A federal judge on Tuesday threw out the fraud and conspiracy conviction of Kenneth L. Lay, the former Enron executive, who died of heart failure in July while on vacation in Colorado.
Judge Simeon T. Lake III ruled that the conviction must be voided because Mr. Lay cannot pursue an appeal his guilty verdict.
The decision, which had been expected, prevents the government from trying to seize more than $43.5 million from Mr. Lay’s estate that prosecutors claimed he stole from Enron before it collapsed in 2001.
Mr. Lay, who was 64, died about six weeks after he and another former chief executive, Jeffrey K. Skilling, were convicted of spearheading the fraud that led to Enron’s collapse in December 2001.
“We’re very pleased that the criminal case against Mr. Lay is now over,” said Sam Buffone, the lawyer who successfully filed the motions to have both Mr. Lay’s indictment and conviction dismissed. A jury found Mr. Lay guilty in May of six counts of conspiracy and fraud, and Judge Lake, in a separate trial, found him guilty of four counts of bank fraud.

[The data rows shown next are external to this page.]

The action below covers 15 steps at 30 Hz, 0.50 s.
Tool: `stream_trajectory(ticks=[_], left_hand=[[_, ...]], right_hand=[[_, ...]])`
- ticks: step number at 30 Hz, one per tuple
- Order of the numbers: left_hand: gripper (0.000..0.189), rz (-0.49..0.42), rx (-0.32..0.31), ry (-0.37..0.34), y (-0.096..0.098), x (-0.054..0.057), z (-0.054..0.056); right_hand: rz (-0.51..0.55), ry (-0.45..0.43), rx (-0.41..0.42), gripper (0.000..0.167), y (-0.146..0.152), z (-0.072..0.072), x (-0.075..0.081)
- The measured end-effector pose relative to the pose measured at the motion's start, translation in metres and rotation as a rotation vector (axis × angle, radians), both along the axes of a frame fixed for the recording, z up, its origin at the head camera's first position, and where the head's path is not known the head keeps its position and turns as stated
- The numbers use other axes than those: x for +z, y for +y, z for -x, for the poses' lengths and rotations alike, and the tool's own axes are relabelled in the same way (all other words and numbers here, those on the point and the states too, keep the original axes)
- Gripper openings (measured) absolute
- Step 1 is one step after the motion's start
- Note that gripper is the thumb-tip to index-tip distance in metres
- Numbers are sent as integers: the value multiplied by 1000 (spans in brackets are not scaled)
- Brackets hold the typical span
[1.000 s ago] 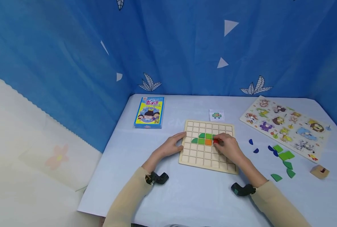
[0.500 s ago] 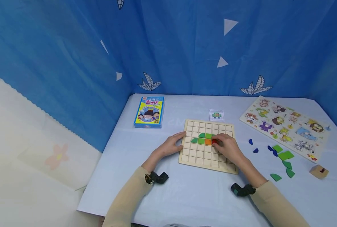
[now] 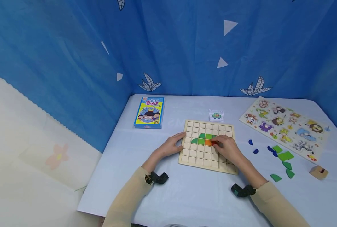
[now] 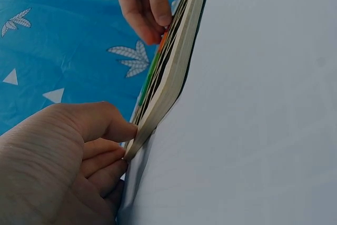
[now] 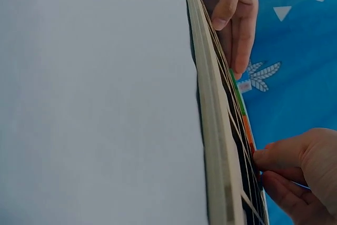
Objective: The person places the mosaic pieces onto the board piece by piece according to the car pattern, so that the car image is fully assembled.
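Note:
A wooden grid board (image 3: 208, 163) lies on the table. My left hand (image 3: 169, 146) rests at the board's left edge, its thumb spread from fairly straight fingers; in the left wrist view the thumb touches the rim. My right hand (image 3: 228, 148) pinches a small red tile (image 3: 214, 143), largely hidden under the fingertips, at the board's surface. Left of it sits an orange square tile (image 3: 208, 142). Green square tiles (image 3: 208, 136) and dark green quarter-round tiles (image 3: 195, 140) lie in cells nearby. Right of the top green square, another dark green piece is partly covered by the hand.
A small pattern card (image 3: 216, 115) lies behind the board. To the right are blue half-round tiles (image 3: 255, 151), loose green tiles (image 3: 286, 155), an animal puzzle board (image 3: 284, 126) and a wooden block (image 3: 319, 172). A boxed card game (image 3: 149, 112) lies at back left.
My right hand has shifted slightly left with the red tile, closer to the orange square. My left hand has stayed at the board's edge.

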<state>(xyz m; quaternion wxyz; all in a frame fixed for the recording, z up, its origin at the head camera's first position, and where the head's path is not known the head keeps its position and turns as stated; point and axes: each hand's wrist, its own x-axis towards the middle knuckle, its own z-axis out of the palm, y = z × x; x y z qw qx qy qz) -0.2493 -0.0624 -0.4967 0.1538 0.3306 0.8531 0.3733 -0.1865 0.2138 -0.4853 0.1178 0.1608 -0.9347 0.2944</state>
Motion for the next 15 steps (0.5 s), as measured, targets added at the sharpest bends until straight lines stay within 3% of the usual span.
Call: stream_trajectory(ticks=[8,12,15], left_hand=[[63,-14,-20,26,0,-4,-1],[63,5,-11,24,1,-5,0],[65,11,13,-7,0,-3,1]], right_hand=[[115,-77,-55,21,13,-15,24],[137,-57,-127,24,49,-25,36],[125,-20,-231,29,84,-35,39]])
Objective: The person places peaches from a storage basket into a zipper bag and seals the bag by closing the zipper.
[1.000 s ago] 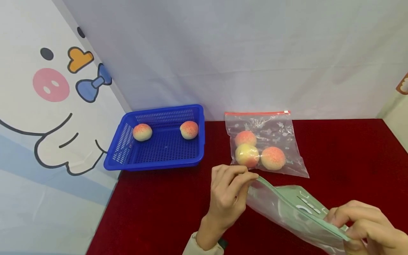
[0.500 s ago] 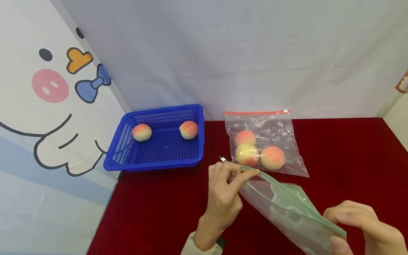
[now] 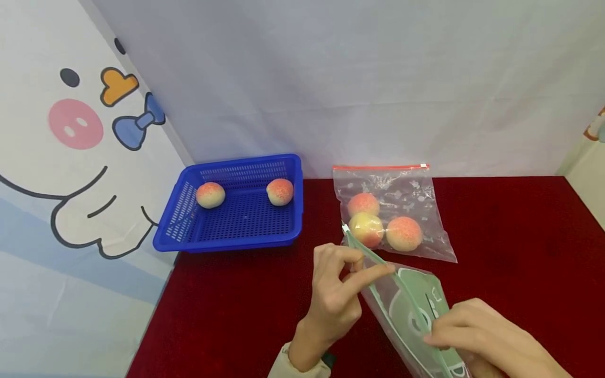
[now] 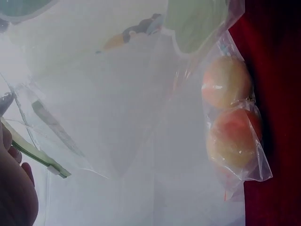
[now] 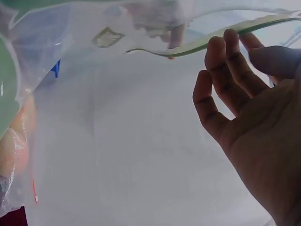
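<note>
While the left hand (image 3: 333,296) pinches the green-rimmed bag (image 3: 402,312), the right hand (image 3: 489,336) grips it farther along.

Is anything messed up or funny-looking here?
Nothing looks spilled or broken. The left hand and right hand hold the green bag aslant. One funny thing: in the red-topped bag, one peach shows mostly yellow, while the other two peaches look pinker; maybe it's just turned over.

- Front zip bag (image 3: 406,310), clear — green edging, white-outlined green print.
- Rear bag (image 3: 408,197), clear — red top edge, pale motifs.
- Basket (image 3: 227,245), deep blue.
- Its two peaches (image 3: 280,192), coral speckling over cream.
- Tabletop (image 3: 236,315), dark red.
</note>
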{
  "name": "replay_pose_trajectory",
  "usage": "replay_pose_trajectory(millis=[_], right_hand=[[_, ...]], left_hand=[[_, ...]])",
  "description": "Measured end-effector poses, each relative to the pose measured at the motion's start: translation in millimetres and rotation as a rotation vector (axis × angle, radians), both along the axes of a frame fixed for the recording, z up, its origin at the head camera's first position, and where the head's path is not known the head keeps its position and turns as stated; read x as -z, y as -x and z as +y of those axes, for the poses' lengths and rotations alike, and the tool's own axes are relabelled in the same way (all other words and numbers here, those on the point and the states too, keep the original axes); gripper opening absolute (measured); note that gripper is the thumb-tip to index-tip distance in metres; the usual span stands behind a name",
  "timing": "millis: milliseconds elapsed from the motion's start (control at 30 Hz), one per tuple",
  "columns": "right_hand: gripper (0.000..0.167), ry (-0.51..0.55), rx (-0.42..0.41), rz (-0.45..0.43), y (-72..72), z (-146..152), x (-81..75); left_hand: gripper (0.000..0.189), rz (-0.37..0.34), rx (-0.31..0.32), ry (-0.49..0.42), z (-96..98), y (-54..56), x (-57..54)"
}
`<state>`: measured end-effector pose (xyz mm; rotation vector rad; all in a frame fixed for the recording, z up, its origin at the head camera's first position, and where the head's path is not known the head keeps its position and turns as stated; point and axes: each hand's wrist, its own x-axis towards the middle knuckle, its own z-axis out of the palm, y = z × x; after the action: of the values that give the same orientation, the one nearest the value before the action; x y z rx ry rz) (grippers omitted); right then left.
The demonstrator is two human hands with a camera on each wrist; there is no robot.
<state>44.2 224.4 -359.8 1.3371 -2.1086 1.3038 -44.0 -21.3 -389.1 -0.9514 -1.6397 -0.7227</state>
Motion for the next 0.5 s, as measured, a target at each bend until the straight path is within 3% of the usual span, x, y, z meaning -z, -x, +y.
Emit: replay_pose_trajectory(millis=[100,200,333,500], right_hand=[[0.027,-0.008,-0.004,0.062,5.3,-10,-6.7],[0.031,-0.029,0.032,0.184,12.8,-20,-13.7],[0.035,-0.114,0.178,0.281,15.5,-19,-18.6],[0.045,-0.239,0.335,0.281,12.1,2,-27.7]], left_hand=[[0.043,0.003,0.004,0.007,1.0,-1.3,-1.6],[0.041,0.007,-0.003,0.007,0.8,-2.0,-2.4],[0.033,-0.001,-0.004,-0.008,-0.8,-0.9,-0.8],[0.031,-0.031,0.020,0.012,-9.4,0.5,1.2]])
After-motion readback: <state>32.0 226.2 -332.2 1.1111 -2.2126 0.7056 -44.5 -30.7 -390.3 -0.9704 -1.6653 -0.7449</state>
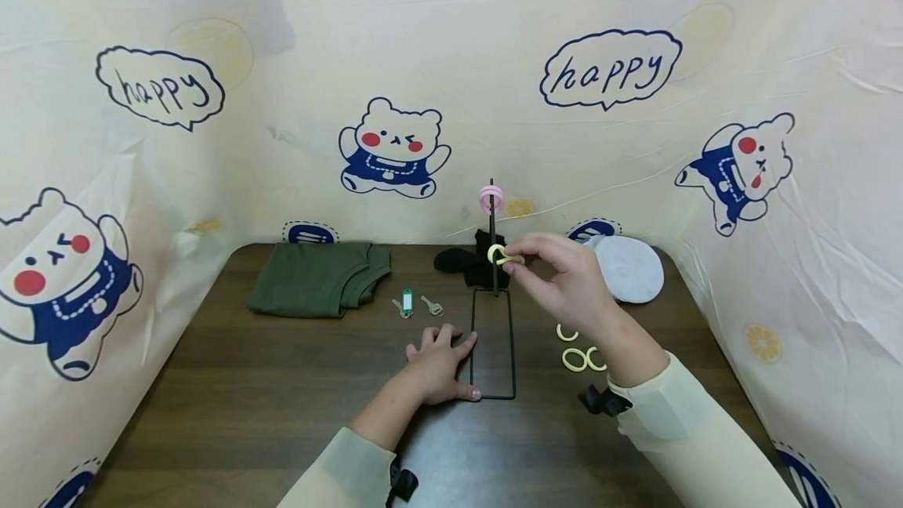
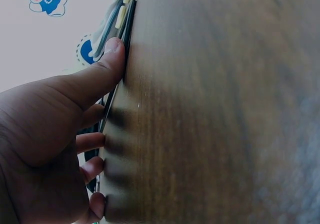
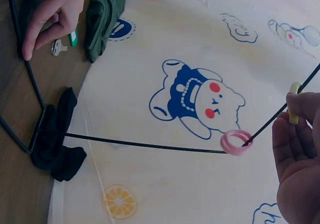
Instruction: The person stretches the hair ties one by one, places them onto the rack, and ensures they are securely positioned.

Mr. Skilling, who was convicted of 19 counts of fraud, conspiracy and insider trading, is scheduled to be sentenced on Monday. more
I do not believe in conspiracy theories, for the most part. But now this may be one of the best cases for conspiracy theory. Why would the judge have overturned Ken Lay’s conviction? So, because the man is dead his conviction is overturned? So his wife gets to spend millions of dollars that were gotten illegally? The whole thing sounds so very fishy to me. Kenneth Lay, the face of corporate corruption, dies only two weeks after his conviction. The whole thing sounds just too convenient. I wouldn’t be surprised if he sitting on an island somewhere like Kathleen Turner’s character in the movie Body Heat sipping some frozen drink with a little umbrella in it.